Published online by Cambridge University Press: 22 September 2009
Singapore was brought into existence to grasp the opportunities of trade, and its economic development has remained intimately bound up with trade expansion. For 1870 to 1939, Singapore's trade is shown in broad outline by figures 2.1 and 2.2 and appendix tables A.1 and A.2. Table 2.1 gives export growth rates derived from a constant pound sterling series and indicates annual average growth of 3·4% between 1870 and 1937. Over these seven decades, three growth phases can be identified. The first, lasting until 1900, was one of a high, sustained increase in exports. In a second phase between 1900 and 1909, both the value and volume of exports remained relatively stable. The final phase, dominated by rubber, stood apart from Singapore's earlier experience in the magnitude of increase in export value and the sharp short-term fluctuations. There were further large increases in export volume.

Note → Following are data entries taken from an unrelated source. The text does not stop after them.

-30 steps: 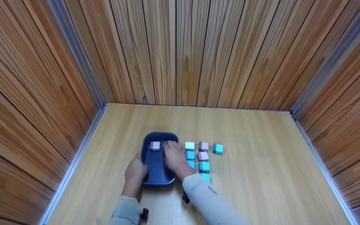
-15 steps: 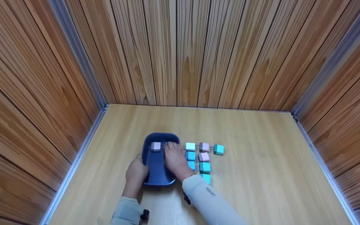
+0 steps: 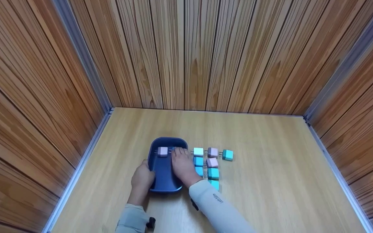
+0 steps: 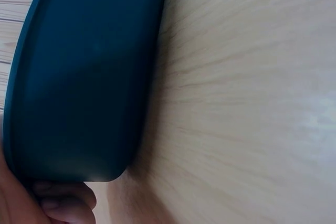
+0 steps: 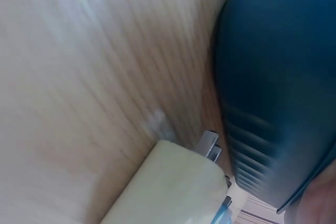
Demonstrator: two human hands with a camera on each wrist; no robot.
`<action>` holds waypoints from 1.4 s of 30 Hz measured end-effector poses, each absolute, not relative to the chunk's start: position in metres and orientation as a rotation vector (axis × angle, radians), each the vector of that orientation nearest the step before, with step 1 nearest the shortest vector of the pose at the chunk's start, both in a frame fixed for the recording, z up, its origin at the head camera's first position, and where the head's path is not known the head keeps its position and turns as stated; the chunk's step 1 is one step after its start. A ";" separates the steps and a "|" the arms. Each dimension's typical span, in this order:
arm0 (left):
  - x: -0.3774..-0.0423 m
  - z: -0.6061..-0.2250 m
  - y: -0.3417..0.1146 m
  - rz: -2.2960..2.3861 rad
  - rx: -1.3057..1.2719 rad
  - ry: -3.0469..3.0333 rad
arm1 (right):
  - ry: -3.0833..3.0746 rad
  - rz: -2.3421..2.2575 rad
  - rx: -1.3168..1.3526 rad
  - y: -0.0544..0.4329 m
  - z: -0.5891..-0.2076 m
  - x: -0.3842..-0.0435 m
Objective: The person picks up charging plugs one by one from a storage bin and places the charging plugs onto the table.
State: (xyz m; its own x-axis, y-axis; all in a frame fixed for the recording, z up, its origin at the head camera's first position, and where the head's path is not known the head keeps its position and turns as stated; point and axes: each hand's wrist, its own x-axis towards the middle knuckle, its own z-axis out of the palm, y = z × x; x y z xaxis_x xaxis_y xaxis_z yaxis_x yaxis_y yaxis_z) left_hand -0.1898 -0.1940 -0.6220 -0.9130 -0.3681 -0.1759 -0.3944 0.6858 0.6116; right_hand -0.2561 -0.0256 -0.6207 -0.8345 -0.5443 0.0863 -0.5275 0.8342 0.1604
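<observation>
A dark blue tray [image 3: 163,173] lies on the table, its side wall also filling much of the left wrist view. My left hand [image 3: 142,176] grips the tray's left rim, with fingers [image 4: 68,203] curled beneath it. Inside the tray, near its far end, a pale pink plug charger [image 3: 163,151] lies with its prongs to the left. My right hand [image 3: 184,164] reaches over the right rim, its fingers around a blue plug charger [image 3: 174,149] beside the pink one. Most of that charger is hidden under the fingers.
Right of the tray stand short rows of plug chargers, among them a pale mint one [image 3: 198,151], a pink one [image 3: 212,162] and a teal one [image 3: 227,155]. My right forearm partly covers the nearest ones. Wood-panelled walls [image 3: 196,55] enclose the table [image 3: 270,181].
Both hands stay in place at the tray. The right fingers shift slightly, and a little more of the blue charger shows beyond them. The whole view drifts slightly.
</observation>
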 end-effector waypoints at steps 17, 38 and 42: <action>-0.192 -0.621 -0.193 1.022 -0.653 2.803 | -2.908 -0.169 0.817 -0.026 -0.623 -0.258; -0.191 -0.625 -0.194 1.024 -0.661 2.811 | -2.893 -0.132 0.816 -0.026 -0.622 -0.255; -0.192 -0.624 -0.195 1.025 -0.659 2.815 | -2.899 -0.084 0.806 -0.027 -0.621 -0.256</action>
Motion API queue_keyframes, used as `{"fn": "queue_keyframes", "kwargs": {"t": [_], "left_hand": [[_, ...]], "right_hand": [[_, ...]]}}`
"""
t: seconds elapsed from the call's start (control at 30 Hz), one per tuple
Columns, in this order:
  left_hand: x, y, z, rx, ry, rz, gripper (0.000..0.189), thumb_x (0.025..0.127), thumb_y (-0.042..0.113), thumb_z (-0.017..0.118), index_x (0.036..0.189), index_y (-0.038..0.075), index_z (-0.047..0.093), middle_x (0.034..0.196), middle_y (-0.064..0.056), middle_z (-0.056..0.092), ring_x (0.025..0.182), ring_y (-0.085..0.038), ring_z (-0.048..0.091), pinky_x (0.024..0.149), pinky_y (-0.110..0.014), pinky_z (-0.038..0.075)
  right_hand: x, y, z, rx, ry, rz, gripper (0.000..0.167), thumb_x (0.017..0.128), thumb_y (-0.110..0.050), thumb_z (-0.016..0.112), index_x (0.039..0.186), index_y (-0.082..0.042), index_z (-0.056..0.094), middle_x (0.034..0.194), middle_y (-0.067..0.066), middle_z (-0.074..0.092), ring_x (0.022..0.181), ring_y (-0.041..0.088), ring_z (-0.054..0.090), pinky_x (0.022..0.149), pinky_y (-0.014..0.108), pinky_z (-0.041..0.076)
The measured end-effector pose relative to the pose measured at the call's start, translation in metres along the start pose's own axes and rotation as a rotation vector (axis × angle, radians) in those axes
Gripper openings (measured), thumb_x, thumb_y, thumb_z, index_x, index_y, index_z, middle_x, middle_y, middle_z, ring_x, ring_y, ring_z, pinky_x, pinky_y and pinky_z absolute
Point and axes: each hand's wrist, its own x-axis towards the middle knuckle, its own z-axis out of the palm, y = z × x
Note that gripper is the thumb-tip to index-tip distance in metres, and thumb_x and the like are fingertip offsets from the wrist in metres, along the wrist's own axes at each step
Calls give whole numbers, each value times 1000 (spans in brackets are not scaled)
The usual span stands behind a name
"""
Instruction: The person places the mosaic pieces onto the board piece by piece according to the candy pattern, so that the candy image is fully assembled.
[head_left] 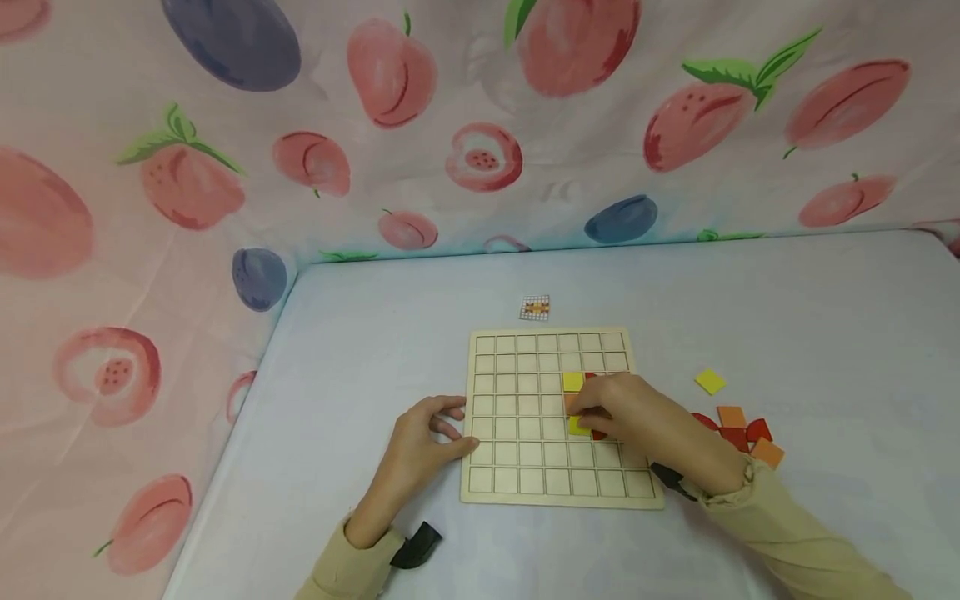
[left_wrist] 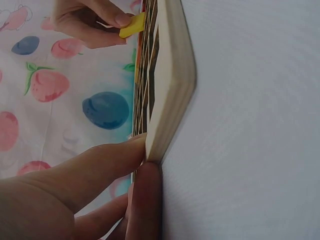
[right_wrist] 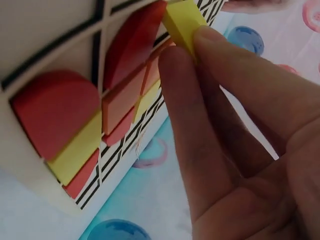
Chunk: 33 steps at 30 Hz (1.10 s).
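Board (head_left: 517,454), square, pale wood, face divided into seven by seven compartments; flat on the white-covered table (head_left: 337,333).

Contents, right-hand edge column, in the right wrist view: red tile with rounded corner (right_wrist: 60,110), yellow tile (right_wrist: 77,156), second red tile (right_wrist: 83,176), in line. Adjoining column: red tile (right_wrist: 132,45), orange tile (right_wrist: 122,102), further red tile (right_wrist: 119,132). Next column inward: yellow tile (head_left: 572,382) in third row from the far edge, orange tile (head_left: 572,403) directly below. Several partly covered by the hand in the head view.

Right hand (head_left: 618,404): over the board, thumb and fingers pinching a yellow square tile (right_wrist: 186,24), tilted, beside the filled compartments; seating in a compartment unclear.

Left hand (head_left: 423,437): well apart from the right, at the board's left edge, thumb on the rim, finger against the side, holding it.

Outside the board: pattern card (head_left: 535,307) just beyond the far edge; to the right, loose yellow tile (head_left: 710,382) apart from a cluster of red and orange pieces (head_left: 732,417), partly overlapping.
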Motion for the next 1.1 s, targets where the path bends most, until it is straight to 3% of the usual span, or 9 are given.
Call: {"fn": "queue_keyframes", "kwargs": {"t": [0.27,0.87,1.03,1.1], "left_hand": [[0,0,0,5,-1,0,51,75,4,85,123,5,66,102,-3,66,77,-10,63,70,-24,48],[0,0,-1,4,-1,-5,52,75,5,85,123,5,66,102,-2,66,77,-9,63,72,-25,48],[0,0,0,0,-5,-3,52,75,5,85,123,5,66,102,-3,66,77,-9,63,71,-25,48],[0,-1,0,-2,-5,-4,51,75,5,85,123,5,66,102,-3,66,77,-9,63,71,-24,48]], "right_hand": [[-2,-2,5,-59,10,29,14,85,-5,76,95,-14,80,86,-10,67,79,5,58,74,29,53],[-2,0,9,-65,8,59,12,83,-6,78,91,-15,75,85,-8,64,76,6,54,71,29,50],[-4,1,6,-91,6,46,13,83,-10,79,93,-16,75,90,-8,64,81,9,58,74,32,51],[-6,3,4,-101,18,44,14,83,-10,79,94,-17,75,94,-8,64,91,13,63,79,35,53]]}}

Data for 1870–1900 suggest apparently contradictory movements in the value and volume of exports from the late 1880s. Export growth, when expressed in constant pounds sterling, slowed considerably between 1889 and 1900 (table 2.1). However, this slowing in export growth reflected a 36% fall in the (silver-based) Straits dollar against the British pound sterling. Figures for the volume of exports give a better indication of Singapore's late nineteenth-century trade expansion. Volume growth concentrated in the decade beginning in 1886, when tin exports quadrupled from 8,100 tons to 32,900 tons and exports of tropical produce increased from 142,500 tons to 252,300 tons.